Being an extrovert it’s difficult for me to sit still, even if its for 5 minutes. This weekend I was forced to do just that – … and to avoid the pain if i moved, and face the discomfort, while not moving physically, to learn and let go. Yesterday I had an unfortunate experience of pinching my sciatic nerve. Anyone out there who has had this, i won’t need to go into the agonizing details of the pain that consumes your body.
What I will explain is what I do to recharge? Normally on a weekend I’ll try and make plans, go out and be with friends; It’s not too often I stay home and watch tv. Yet this is exactly what I did this morning. Mostly because, once upon a time, tv was the window to my outside world. I was lost in TV during my low period years. My depression turned to tv, binge watching anything on the TiVo – trying to figure out exactly what was reality and what was normal. I moved from the living room to the office (between tv and computer) in my apartment. This is the reason why I don’t like to watch a lot of tv these days simply because it brings me back to a time where I was dependant on this commodity.
However I had plans and was forced to change them to focus on my own well being. I felt bad letting people down as I was cancelling events one after another. Even last evening I had to cancel at the last minute simply because my stubbornness had taken over. However, as I stood at the top of the stairs, and a shooting pain electrified down my left leg, I knew the only place I could go was the bed.
I woke up this morning and poured a cup of coffee and sat down on the couch and put on one of my old favourite “Dawson’s Creek”. I binge watched the episodes and pondered healing from the inside out. I always love watching these shows, teenage angst pent on over-analyzing their lives to figure out what love is most attractive each week. Same story routine re-written but I do love the small town they grow up in and secretly like the east coast feeling where the lead character has a passion for finding life’s greatest mysteries that are found in the movies.
So I sat there and wondered exactly what it is I’m supposed to do and how am I’m supposed to heal from this. I sat and was reminded of going back to the basics in life. As I walked lightly around my home I enjoyed the wonderful taste of my morning java. My puppies played off to the side of the room as they do whenever they get a burst of energy – they like to pick on one another. Do I read? Do I research? Do I work? or Do I just simply do nothing. Well after about 3 hours of doing nothing and enjoying those moments of watching the candle flicker as Season 3 Episode 6 of teenage melodrama comes on, I decided to pick up my laptop and work and chose to refocus.
I chose to see this, not as a setback, but as an opportunity for me to slow down and heal from the inside out. I needed to focus on myself and that is okay to do.
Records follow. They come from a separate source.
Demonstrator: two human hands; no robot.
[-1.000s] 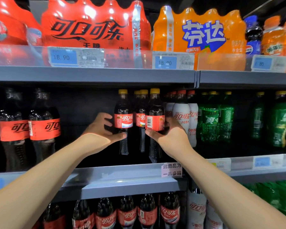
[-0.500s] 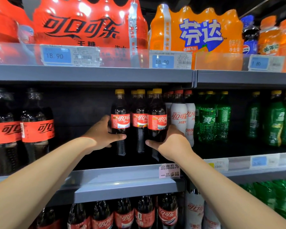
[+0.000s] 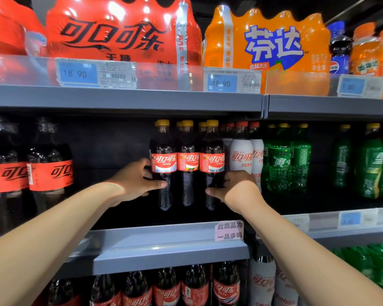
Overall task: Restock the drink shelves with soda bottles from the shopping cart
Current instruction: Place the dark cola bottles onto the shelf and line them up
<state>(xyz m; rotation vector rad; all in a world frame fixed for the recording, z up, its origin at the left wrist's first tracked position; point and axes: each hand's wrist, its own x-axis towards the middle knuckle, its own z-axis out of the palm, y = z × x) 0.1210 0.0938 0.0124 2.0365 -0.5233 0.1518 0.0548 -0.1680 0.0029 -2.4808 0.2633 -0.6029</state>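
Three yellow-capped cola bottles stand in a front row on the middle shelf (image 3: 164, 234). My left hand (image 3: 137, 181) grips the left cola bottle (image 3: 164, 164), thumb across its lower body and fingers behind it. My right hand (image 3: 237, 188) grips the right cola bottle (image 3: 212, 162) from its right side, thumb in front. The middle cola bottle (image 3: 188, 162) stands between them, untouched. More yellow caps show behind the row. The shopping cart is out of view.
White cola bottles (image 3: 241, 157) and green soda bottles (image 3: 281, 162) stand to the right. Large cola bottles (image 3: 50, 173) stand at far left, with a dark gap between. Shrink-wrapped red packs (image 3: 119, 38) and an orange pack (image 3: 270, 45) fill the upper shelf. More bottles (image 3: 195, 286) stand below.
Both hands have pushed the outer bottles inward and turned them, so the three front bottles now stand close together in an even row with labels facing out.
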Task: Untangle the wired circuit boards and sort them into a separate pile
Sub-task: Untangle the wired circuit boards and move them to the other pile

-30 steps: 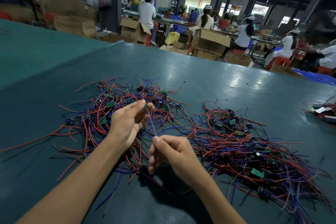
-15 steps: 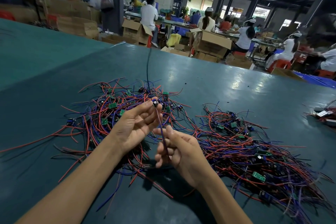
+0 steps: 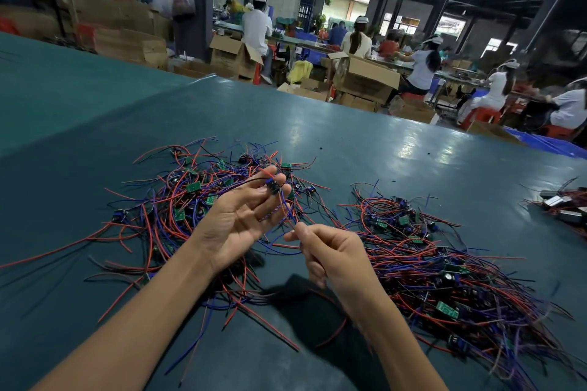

Disappointment may come however it is my journey to do my work. I was reminded of a story about Finding Nemo and the Heroine’s Journey parallel. As Dori and Nemo’s dad struggled to find Nemo, they were caught in the face of whale, being pulled against the grain where Dori pulls him to the edge and by allowing trust and to let go of the scenario, then are plunged down deep within the darkness of the whale only to surface 1 step closer to the lost fish.
Acknowledge your honour and how the process is unfolding. – it’s an expression of the scene of the belly of the whale. The journey can be dark and unknowing what lays ahead but to trust and let go.
So I’m caught in 2 decisions – do I write or ignore. Is there a connection between bottling up those unsettling natural feelings. I’m faced with something and do I bite into the apple or do I ignore it – or do I face it with strength … as I stand in my truth. I trust and let go of the scenario and decide to fall into the darkness hoping that I’ll be lifted up into a more peaceful place. Now call me crazy but as I wrote this – my pain subsided and I was able to move a bit more. In my line of work- there are no such thing as a coincidence… and as I usually put it – you simply cant make this sh*t up.